Studio Ghibli has been producing hit animations for nearly 30 years and through Hayao Miyazaki has created some modern classics, most notably 2001’s Spirited Away. While Miyazaki is at the heart of much of its output, he only occasionally turns his hand to feature length animations such as 2008s Ponyo.
A vibrant and colourful story, Ponyo is the tale of a fish princess who longs to be human but is kept constrained under the sea by her overbearing once-human wizard father. After one day escaping her home she is caught up in the net of a dredging vessel and dragged toward the shore. After becoming stuck in a bottle, she manages to escape the net but washes up ashore trapped. Luckily the first person to find her is Sousuke, a friendly five year old boy who lives with his mother in a makeshift lighthouse on a rocky peninsula.
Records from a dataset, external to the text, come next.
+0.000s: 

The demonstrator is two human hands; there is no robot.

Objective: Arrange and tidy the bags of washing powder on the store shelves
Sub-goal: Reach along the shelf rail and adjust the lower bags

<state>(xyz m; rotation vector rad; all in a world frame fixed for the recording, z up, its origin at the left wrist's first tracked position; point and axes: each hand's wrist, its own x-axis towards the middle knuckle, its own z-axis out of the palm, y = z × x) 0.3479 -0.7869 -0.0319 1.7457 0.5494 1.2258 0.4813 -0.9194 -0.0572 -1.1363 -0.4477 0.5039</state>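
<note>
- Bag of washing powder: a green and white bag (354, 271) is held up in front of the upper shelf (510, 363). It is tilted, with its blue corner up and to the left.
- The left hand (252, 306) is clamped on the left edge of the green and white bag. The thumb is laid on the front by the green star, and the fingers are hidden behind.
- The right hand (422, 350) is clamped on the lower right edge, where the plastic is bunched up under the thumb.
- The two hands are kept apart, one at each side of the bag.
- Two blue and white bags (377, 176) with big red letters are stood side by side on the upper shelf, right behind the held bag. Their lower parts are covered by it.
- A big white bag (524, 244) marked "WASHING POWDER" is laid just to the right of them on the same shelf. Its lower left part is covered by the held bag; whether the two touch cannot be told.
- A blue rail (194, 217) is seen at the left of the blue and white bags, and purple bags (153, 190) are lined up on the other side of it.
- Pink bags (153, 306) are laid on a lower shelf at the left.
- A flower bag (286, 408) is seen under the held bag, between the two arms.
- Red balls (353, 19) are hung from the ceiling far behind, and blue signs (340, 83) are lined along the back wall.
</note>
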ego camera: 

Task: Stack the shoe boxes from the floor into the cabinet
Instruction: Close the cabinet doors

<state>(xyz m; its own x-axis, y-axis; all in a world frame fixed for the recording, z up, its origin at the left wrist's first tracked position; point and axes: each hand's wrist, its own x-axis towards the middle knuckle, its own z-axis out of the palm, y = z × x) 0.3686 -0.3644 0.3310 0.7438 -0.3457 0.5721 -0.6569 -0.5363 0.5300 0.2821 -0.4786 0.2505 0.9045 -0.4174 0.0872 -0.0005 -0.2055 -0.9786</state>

Sousuke carries Ponyo around in a bucket of water and learns that she can speak, however before he learns much more her father rises from the deep and takes her back. Ponyo promptly escapes again during a mighty storm but this time with the ability to evolve into a little human girl. With Sousuke and his mother racing home, their car being batter by the angry sea, Ponyo rides the giant waves alongside and turns up outside their house just after they arrive home.
With Sousuke’s mother concerned for the welfare of the residents of the old people’s home where she works, she leaves Sousuke and Ponyo that night and sets off to check on them. By morning when the two children awaken the house is completely cut off by the rising sea waters.
Using Ponyo’s magic, one of Sousuke’s toy boats is made large enough for them to sail it across the flood waters to try and locate Sousuke’s mother. Along the way we learn that due to Ponyo’s emergence as a human girl, the moon is being pulled toward the earth which is why the waters keep rising. If this is not stopped, the world will end but for some utterly unfathomable reason, provided Sousuke genuinely loves Ponyo, all will be well. And herein lies the problem¦¦
While Ponyo is clearly a well crafted animation, it is such a bizarre story that it is actually quite frustrating. There are so many times when you would think that one of the characters would stop and ask “why?” just once but instead, everything that they see and hear is accepted as if it is a run of the mill, every day occurrence.
Even overlooking this (as you must do) there are a number of periods of the film where it is all a bit flat and not enough is occurring. For all the stormy scenes and glorious underwater seascapes there are too many dead spots and also too many bizarre segues which add nothing but further frustration.
Beautifully realised, Ponyo is clearly a labour of love but the overt weirdness and sporadically paced story are at odds with the visuals that bombard the viewer. Both good and bad, this sits somewhere in the mid table of the animation league but for a Studio Ghibli film is a disappointment.